→ **EXERCISE**: Pictures are to be dropped. Everything else in the listing gets copied exactly.
..............................
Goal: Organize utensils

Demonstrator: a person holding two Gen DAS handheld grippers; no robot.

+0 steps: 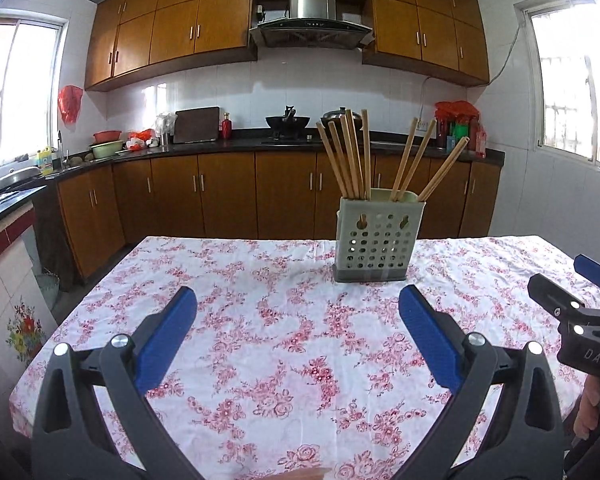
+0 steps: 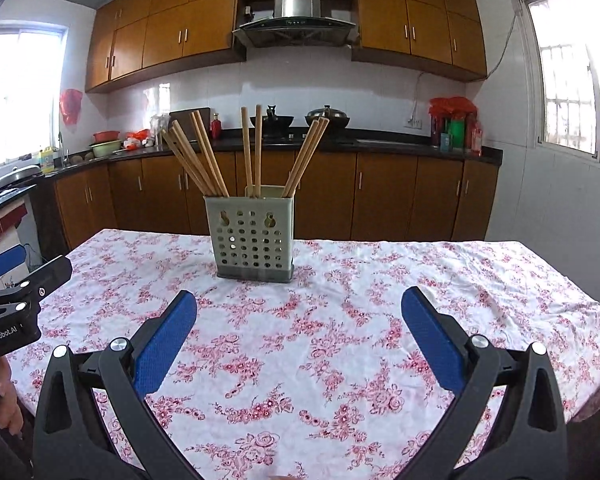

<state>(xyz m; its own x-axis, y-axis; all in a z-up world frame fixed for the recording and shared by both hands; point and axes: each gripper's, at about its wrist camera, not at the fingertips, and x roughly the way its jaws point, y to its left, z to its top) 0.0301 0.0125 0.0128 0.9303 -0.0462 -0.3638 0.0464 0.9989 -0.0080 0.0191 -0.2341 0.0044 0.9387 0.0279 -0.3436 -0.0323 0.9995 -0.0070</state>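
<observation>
A pale perforated holder [image 2: 251, 236] stands upright on my flowered tablecloth [image 2: 340, 320], toward the far edge. Wooden chopsticks [image 2: 204, 156] fan out of its compartments, leaning left, upright and right. My left gripper [image 1: 298, 320] and right gripper [image 2: 299, 322] hover near the table's front edge, both spread wide and holding nothing. Bare cloth lies between them and the holder.

The chopsticks [image 1: 354, 156] are vanishing into the utensil holder [image 1: 378, 236] — lower ends hidden behind its wall. The right gripper [image 1: 580, 280] is getting cropped by the left view's edge — one blue pad peeking in, jaw spacing unreadable there.
</observation>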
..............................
→ **TASK SOLUTION**:
Goal: Organize utensils

Demonstrator: a person holding two Gen DAS handheld grippers; no robot.

+0 steps: 
+0 steps: 

<state>(xyz m; its own x-axis, y-axis; all in a z-up world frame fixed for the recording and shared by both hands; point and axes: each gripper's, at about its wrist camera, not at the fingertips, and x roughly the way its jaws point, y to its left, z to its top) 0.0301 0.0125 0.0128 0.9303 -0.0462 -0.3638 0.0464 0.9989 -0.0080 0.0191 -0.2341 0.0044 0.9387 0.0279 -0.3436 -0.0323 0.9995 -0.0070</state>
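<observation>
A pale perforated holder [image 2: 251, 236] stands upright on my flowered tablecloth [image 2: 340, 320], toward the far edge. Wooden chopsticks [image 2: 204, 156] fan out of its compartments, leaning left, upright and right. My left gripper [image 1: 298, 320] and right gripper [image 2: 299, 322] hover near the table's front edge, both spread wide and holding nothing. Bare cloth lies between them and the holder.

The chopsticks [image 1: 354, 156] are vanishing into the utensil holder [image 1: 378, 236] — lower ends hidden behind its wall. The right gripper [image 1: 580, 280] is getting cropped by the left view's edge — one blue pad peeking in, jaw spacing unreadable there.
</observation>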

This exercise has nothing more to it.